Before Boy knows it, he's on the run again, but this time on a road trip of a lifetime... Until he meets Claire Hyde and Sophie Jekyll, the granddaughters of the very same Jekyll and Hyde. Sophie and Claire are two separate personalities, Claire is snide and sarcastic and Sophie is sweet with an infectious smile, but the two girls share the one body. Both are looking for an adventure after running away from their abusive brother Robert and saying goodbye to who seemed to be their only friend. But Boy needs to outrun his own creation, VI, who is now hunting to kill. The three are heading to another monster commune to seek shelter within the glamorous world of show business. But it seems neither Boy or Claire and Sophie will be able to run forever. Just like his father's creator, Boy will need to return to the place where his life begun, the theater, or he'll really just be another monster.

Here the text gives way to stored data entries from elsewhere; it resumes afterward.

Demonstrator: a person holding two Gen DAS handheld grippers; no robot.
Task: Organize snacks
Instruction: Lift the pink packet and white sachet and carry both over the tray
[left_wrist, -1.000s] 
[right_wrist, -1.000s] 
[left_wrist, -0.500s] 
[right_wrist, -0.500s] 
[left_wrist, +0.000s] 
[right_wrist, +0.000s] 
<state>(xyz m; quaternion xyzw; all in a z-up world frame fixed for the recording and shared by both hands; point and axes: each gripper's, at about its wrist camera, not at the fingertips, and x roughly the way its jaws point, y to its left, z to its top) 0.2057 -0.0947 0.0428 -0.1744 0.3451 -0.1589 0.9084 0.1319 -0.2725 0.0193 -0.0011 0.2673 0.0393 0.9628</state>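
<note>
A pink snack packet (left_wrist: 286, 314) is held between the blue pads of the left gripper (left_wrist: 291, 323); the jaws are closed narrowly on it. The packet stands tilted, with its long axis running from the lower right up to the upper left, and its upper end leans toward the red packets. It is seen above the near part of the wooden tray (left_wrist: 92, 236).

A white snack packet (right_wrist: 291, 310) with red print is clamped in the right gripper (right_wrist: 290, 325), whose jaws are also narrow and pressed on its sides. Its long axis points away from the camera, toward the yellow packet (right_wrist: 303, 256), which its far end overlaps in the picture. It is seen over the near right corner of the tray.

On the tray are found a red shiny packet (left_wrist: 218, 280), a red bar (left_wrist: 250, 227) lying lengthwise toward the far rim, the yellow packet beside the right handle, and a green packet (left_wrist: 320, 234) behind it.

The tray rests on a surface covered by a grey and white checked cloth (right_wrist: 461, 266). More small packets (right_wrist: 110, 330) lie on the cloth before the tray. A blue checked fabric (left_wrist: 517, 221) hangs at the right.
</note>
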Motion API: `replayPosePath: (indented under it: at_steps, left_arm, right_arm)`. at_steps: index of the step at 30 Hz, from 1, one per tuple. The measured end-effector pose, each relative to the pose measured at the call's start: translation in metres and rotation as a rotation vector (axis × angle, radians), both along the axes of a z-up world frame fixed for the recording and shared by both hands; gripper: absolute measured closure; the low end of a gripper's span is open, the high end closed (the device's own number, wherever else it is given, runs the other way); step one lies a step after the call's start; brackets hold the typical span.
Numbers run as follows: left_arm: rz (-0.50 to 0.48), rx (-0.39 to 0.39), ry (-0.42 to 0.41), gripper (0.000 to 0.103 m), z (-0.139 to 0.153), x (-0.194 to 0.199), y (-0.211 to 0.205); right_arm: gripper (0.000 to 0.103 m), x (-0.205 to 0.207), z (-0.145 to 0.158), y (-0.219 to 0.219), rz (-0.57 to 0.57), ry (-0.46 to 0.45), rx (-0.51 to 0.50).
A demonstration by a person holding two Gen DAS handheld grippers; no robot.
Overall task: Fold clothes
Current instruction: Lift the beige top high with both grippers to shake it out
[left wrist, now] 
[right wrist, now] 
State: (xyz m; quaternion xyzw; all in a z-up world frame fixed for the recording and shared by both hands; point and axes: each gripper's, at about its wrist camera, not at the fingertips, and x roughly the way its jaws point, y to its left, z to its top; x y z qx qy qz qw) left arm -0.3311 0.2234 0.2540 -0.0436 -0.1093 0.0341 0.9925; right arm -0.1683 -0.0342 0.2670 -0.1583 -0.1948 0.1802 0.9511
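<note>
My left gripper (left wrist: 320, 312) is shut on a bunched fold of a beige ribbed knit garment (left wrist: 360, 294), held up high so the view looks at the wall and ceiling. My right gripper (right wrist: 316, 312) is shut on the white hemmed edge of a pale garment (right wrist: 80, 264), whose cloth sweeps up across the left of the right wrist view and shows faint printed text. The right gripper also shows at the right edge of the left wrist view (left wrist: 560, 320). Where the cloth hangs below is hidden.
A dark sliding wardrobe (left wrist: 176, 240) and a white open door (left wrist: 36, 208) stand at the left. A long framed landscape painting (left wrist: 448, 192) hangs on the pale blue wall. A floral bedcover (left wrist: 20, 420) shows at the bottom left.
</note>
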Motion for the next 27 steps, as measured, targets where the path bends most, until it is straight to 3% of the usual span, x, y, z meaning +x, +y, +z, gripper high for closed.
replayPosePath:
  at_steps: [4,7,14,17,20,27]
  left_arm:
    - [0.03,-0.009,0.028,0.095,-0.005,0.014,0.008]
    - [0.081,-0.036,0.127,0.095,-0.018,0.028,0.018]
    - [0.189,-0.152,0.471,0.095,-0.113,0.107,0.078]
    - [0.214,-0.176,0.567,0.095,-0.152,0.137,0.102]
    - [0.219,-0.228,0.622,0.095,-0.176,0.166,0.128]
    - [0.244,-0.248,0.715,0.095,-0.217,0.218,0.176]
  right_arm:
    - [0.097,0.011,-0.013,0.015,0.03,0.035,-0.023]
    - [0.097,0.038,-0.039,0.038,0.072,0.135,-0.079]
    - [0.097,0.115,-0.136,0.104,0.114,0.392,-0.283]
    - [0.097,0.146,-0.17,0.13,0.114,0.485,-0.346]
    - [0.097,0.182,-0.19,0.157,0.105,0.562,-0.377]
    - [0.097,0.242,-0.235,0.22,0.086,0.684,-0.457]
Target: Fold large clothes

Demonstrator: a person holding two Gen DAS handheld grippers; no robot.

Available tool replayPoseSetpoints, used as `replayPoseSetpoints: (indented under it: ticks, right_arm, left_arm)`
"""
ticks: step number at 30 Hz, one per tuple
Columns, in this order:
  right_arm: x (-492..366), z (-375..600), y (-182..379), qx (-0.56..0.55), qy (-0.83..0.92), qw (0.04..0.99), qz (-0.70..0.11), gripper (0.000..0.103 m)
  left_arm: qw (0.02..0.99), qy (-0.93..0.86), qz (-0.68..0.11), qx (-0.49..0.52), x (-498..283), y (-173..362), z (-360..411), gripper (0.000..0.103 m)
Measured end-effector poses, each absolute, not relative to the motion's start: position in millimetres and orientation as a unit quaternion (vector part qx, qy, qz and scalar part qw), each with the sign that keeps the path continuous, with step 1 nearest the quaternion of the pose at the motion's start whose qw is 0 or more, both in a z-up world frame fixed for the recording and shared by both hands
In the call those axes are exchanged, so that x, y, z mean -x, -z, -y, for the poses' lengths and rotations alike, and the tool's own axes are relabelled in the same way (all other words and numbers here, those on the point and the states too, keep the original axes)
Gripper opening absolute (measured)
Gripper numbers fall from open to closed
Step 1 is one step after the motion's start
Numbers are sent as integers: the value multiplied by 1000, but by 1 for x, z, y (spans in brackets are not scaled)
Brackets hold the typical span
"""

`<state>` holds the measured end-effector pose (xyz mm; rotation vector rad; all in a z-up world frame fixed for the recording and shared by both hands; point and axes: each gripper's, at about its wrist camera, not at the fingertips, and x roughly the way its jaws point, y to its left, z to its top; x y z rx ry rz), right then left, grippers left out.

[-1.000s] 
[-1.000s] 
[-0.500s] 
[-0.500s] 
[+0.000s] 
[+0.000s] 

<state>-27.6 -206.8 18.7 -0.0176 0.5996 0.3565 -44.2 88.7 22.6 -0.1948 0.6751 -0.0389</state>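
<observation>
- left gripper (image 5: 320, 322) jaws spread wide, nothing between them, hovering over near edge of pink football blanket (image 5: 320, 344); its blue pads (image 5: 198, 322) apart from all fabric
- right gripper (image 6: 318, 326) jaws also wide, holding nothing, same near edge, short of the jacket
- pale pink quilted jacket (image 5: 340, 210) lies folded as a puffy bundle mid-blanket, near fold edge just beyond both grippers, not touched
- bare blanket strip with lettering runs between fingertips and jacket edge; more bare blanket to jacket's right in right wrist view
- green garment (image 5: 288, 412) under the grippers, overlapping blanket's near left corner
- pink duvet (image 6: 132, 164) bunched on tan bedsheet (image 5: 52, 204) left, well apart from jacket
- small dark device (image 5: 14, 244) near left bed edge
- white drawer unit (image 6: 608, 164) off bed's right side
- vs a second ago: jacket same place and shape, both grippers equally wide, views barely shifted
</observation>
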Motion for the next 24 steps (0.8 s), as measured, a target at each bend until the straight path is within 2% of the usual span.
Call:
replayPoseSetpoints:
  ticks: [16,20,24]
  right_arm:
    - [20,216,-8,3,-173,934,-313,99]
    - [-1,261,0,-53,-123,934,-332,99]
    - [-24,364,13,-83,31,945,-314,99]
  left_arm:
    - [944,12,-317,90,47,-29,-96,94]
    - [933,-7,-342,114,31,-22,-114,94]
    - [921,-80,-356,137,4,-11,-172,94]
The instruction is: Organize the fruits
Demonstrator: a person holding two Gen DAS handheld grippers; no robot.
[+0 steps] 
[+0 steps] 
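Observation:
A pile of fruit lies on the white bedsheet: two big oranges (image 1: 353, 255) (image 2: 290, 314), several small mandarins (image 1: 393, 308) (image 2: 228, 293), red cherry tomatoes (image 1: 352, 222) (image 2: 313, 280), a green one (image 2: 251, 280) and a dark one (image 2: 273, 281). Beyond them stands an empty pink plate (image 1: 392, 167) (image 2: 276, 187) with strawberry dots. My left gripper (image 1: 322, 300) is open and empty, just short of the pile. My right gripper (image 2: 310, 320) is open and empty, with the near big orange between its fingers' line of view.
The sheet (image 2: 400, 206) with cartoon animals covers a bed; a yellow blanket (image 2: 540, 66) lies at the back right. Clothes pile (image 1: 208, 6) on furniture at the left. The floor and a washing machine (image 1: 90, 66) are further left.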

I loved Man Made Boy. It's was beautifully written, fun and full of sarcastic humour. Boy is the son of Frankenstein's monster and his bride, stitched together in much the same way. But where his parents are more robotic than human, Boy is an abundance of emotion, intelligence and even teenage hormones. But he's incredibly lonely. His only human interaction comes from internet friends, where they discuss hacking and coding. Besides his big project, Boy occupies his time watching Liel. As intended, Liel will irritate readers at times, being more cagey than most of us would give her credit for. But rest assured, Boy isn't naive.
For a group of monsters, the characters are incredibly enchanting. Each with a unique personality and well developed. Besides Boy, I adored the Dragon Lady. Her use of 'little monsters' was far too cute to be legal. Man Made Boy is pure entertainment, brilliant characters and a unique storyline that's intelligent and fun. I would love to see this one made into a series and given the ending, it might just be a possibility.